For the sort of people like David Brooks of the New York Times, who are impressed by fancy degrees and a sharp crease in the trousers, Obama may appear to be the smartest ever occupant of the Oval Office. But, as the old joke goes, deep down, he is shallow. Underfoot, literally, there is woven into his background a prominent vein of phoniness.
For some reason or other, Obama has been able to skate through academia and politics without ever being seriously challenged to prove his depth. A simple veneer of glibness has been enough to win the accolades of the liberal intelligentsia. But now that he has actual responsibilities — including relatively trivial ones like custodianship of the inner sanctum of the presidency — his lack of substance keeps showing up in visible, embarrassing and troubling ways.

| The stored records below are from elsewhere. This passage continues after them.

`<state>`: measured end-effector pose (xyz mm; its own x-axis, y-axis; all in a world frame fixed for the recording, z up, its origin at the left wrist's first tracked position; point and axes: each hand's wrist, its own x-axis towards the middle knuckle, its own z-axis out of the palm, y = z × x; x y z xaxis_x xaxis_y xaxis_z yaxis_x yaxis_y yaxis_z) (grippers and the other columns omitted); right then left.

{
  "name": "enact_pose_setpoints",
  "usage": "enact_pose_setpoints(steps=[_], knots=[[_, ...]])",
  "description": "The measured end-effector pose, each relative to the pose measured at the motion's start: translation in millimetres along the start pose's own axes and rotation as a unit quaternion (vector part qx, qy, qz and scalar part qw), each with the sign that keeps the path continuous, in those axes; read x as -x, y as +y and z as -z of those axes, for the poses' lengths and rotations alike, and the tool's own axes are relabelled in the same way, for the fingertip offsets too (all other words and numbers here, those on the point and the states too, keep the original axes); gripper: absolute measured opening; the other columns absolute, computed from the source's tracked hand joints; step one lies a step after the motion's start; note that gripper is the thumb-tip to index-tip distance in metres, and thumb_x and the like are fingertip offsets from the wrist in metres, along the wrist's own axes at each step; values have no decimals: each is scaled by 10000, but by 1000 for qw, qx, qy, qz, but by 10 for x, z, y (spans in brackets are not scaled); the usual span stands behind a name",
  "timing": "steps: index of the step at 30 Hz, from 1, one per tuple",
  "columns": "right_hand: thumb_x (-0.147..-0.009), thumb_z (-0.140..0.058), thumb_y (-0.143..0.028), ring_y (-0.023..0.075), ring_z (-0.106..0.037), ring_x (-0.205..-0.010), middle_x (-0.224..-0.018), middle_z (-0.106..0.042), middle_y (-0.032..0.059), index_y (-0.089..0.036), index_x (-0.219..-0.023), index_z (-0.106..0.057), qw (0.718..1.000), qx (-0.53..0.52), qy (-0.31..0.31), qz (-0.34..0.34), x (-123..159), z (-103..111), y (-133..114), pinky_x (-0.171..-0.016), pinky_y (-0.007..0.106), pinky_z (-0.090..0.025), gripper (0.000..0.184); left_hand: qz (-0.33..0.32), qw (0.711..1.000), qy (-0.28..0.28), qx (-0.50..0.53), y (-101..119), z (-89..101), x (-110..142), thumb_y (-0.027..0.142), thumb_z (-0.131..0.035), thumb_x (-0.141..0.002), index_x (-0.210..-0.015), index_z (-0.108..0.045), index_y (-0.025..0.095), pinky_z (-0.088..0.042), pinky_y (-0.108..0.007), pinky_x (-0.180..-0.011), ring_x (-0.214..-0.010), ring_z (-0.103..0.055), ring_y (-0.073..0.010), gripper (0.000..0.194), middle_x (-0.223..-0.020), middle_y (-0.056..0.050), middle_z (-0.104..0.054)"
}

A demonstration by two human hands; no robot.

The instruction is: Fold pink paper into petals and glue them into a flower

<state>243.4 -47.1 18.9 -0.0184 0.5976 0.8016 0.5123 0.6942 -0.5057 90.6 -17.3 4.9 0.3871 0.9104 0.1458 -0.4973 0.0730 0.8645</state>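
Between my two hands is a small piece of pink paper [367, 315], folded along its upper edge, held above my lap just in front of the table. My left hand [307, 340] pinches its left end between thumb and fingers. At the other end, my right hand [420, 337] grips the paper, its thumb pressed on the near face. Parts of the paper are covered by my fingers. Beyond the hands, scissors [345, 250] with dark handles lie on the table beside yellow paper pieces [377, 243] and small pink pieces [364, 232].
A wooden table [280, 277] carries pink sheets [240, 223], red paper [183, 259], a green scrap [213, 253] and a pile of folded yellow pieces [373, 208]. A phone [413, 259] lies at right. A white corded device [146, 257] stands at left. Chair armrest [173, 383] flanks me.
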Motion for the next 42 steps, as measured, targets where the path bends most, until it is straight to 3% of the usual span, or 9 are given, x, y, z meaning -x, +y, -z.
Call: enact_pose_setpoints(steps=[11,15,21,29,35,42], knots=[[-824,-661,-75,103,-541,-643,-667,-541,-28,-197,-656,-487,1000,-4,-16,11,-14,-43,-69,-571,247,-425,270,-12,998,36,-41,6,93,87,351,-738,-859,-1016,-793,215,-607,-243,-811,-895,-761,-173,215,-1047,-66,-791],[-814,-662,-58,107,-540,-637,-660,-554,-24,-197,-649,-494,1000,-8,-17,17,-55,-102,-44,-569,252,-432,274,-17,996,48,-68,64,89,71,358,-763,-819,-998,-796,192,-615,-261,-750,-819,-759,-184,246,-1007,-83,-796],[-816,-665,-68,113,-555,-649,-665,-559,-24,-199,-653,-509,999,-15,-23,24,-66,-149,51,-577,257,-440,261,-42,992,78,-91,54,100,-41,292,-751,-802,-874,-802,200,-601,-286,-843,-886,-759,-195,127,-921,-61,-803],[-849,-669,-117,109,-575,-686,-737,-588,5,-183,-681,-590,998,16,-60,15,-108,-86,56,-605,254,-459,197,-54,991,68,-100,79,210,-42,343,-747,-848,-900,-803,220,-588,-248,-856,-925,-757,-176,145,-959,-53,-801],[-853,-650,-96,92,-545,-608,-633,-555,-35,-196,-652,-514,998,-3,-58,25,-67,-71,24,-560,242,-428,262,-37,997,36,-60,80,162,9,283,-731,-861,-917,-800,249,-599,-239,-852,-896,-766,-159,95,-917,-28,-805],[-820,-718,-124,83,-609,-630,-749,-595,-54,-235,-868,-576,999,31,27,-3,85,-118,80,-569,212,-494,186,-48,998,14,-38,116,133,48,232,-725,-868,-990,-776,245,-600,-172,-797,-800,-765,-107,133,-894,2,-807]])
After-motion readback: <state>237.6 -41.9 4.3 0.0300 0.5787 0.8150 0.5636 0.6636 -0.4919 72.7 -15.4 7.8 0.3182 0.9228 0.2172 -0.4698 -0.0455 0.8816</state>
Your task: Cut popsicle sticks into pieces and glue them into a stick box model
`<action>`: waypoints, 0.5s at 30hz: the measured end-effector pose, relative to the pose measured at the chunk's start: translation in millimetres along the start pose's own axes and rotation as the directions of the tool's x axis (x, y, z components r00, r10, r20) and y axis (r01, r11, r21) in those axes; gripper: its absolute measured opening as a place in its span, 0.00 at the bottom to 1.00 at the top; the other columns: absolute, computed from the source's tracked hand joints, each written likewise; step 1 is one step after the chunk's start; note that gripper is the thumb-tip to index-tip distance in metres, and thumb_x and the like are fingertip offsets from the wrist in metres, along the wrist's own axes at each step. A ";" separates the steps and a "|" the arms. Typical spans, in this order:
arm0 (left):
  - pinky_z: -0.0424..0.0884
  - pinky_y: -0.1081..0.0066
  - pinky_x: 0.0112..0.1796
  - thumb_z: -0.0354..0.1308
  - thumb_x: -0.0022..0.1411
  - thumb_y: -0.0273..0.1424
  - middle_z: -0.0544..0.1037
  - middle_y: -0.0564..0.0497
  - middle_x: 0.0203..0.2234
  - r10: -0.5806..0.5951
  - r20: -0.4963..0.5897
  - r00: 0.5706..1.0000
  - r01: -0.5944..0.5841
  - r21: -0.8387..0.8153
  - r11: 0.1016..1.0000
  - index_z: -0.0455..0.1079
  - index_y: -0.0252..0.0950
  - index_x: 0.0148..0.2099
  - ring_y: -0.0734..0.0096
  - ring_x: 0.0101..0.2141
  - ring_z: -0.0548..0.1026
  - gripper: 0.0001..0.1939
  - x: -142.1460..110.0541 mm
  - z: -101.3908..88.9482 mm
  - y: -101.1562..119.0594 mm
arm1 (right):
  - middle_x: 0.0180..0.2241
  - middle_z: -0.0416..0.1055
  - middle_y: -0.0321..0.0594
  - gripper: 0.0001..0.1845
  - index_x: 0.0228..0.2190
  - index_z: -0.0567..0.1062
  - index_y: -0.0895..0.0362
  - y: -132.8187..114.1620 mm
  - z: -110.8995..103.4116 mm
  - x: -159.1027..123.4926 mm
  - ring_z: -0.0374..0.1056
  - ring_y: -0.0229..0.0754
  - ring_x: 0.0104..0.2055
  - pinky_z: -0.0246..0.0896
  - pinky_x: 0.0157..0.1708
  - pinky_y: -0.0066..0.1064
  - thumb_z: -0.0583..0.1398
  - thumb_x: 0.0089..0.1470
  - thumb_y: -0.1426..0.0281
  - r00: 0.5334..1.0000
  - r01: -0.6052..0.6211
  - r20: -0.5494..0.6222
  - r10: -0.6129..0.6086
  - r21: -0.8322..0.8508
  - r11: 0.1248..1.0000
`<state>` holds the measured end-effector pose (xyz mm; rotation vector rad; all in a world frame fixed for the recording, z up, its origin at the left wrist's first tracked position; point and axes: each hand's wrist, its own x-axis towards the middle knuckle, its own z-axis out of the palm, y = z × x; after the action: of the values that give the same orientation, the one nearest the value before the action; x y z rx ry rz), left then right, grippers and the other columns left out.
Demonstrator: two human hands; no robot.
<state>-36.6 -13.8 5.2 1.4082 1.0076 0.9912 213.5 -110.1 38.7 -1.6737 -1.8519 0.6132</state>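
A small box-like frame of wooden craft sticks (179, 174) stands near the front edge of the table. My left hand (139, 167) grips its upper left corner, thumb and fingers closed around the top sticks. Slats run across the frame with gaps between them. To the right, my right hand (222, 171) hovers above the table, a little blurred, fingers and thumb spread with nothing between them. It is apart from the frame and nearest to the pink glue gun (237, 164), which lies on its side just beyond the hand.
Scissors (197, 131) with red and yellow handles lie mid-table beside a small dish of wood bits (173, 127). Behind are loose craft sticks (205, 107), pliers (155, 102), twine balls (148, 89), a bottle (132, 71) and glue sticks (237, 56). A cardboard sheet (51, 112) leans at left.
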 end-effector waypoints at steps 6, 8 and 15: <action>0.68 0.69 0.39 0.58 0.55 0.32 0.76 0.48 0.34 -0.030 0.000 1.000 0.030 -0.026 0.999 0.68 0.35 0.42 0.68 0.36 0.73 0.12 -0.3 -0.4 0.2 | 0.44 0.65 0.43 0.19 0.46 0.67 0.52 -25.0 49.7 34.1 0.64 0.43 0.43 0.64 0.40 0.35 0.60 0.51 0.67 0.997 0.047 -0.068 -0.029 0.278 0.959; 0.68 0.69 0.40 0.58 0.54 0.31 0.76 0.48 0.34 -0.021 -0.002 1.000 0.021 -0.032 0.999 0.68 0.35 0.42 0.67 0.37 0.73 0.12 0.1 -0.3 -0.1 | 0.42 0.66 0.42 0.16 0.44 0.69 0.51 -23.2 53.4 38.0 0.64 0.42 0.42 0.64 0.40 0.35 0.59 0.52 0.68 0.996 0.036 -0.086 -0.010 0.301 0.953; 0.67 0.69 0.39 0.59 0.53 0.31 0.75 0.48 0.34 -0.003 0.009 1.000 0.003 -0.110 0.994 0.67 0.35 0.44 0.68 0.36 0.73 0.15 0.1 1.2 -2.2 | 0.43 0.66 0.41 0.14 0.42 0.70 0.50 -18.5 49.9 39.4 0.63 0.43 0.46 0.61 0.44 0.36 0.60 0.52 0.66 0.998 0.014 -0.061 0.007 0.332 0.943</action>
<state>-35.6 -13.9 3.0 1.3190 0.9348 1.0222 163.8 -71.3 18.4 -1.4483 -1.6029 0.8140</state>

For the record, King never claimed the phrase as his own. He quoted Parker, one of his inspirations, in using this phrase, a point never noticed by Barack Obama during his campaign. He repeated the phrase often enough that it caught the attention of Reverend Matt Tittle, who attempted to inform the campaign in April 2008 that Obama was misattributing the quote. The campaign never replied to Tittle, but for a while Obama dropped the reference, and Tittle thought the message had been received.
When did this come out? Well, Tittle blogged about it in December 2008 at the Houston Chronicle. In July 2009, I wrote about it as an Obamateurism of the Day — and that was more than a year before the White House decided to commit their poor research into the press release for the Oval Office rug. When that happened, it became one of this week’s OOTDs, and will be one of the selections in tomorrow’s OOTW poll.

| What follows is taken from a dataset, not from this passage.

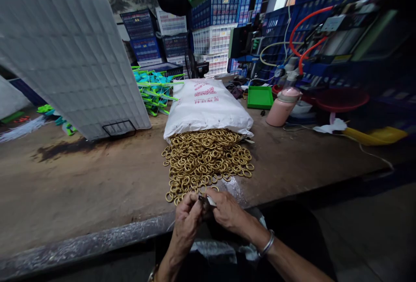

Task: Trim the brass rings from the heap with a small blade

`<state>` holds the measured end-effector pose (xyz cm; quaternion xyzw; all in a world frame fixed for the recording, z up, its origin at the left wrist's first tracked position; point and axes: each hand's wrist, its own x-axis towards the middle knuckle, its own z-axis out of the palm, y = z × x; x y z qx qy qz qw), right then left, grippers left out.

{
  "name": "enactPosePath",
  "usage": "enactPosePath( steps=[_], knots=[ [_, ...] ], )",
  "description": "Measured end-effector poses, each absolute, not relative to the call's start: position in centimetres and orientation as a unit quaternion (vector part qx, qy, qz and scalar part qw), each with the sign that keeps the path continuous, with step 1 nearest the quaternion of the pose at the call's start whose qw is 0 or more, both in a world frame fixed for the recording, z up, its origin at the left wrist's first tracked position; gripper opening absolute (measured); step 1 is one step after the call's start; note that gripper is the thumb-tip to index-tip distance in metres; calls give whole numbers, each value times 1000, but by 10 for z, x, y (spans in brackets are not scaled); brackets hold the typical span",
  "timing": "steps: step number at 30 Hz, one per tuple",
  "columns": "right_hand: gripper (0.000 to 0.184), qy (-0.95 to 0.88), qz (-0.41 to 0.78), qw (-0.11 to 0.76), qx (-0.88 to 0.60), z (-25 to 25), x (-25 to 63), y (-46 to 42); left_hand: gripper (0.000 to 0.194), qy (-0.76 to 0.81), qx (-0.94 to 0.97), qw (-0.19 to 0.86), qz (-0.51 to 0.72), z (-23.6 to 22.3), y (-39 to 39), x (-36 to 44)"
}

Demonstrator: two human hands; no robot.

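Close together at the table's front edge are my two hands. My left hand [187,219] is closed in a pinch, thumb against the fingers; what it grips is too small to make out. My right hand [229,210] is closed around a small tool with a white part and a dark end [210,201], perhaps a small blade. The dark end points toward the left fingertips. Just beyond both hands lies a heap of gold-coloured rings [208,156], spilling from the mouth of a white printed sack [208,106].
A tall white ribbed panel [71,56] stands at left on the wooden table [81,195]. Green and blue plastic pieces [156,89] lie behind it. At right are a pink bottle [283,106], a green tray [260,97] and a machine with red hoses [334,26]. Stacked crates [214,39] fill the back.
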<state>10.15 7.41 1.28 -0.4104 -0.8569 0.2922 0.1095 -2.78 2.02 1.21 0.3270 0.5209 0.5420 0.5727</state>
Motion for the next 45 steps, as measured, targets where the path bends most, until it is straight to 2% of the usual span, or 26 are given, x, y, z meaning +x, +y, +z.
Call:
enactPosePath(
  steps=[6, 14, 24, 32, 45],
  knots=[
    [28, -847, 201, 82, -485, -9, 114, 92, 33, 487, 344, 588, 547, 21, 11, -30],
    [21, -809, 169, 157, -541, -11, 112, 104, 27, 404, 184, 675, 590, 27, 16, -34],
    [14, -804, 101, 100, -578, 4, 84, 109, 16, 386, 194, 659, 616, 12, 17, -42],
    [13, -818, 119, 121, -550, 6, 83, 109, 13, 371, 153, 671, 624, 10, 19, -43],
    [15, -831, 132, 98, -532, -5, 73, 112, 24, 357, 128, 698, 608, 8, 19, -45]
  ],
)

It’s nice of the Post to notice this, even if it ran on a Saturday, but perhaps they might credit Tittle, who first reported it.
Well, as Bob Hope said, “It’s not what we know, but what we know that ain’t so that gets us into trouble.” Or was that Will Rogers?
FWIW: Based on this picture of the carpet itself, none of the quotations are attributed, so the carpet won’t be sent back to rewrite.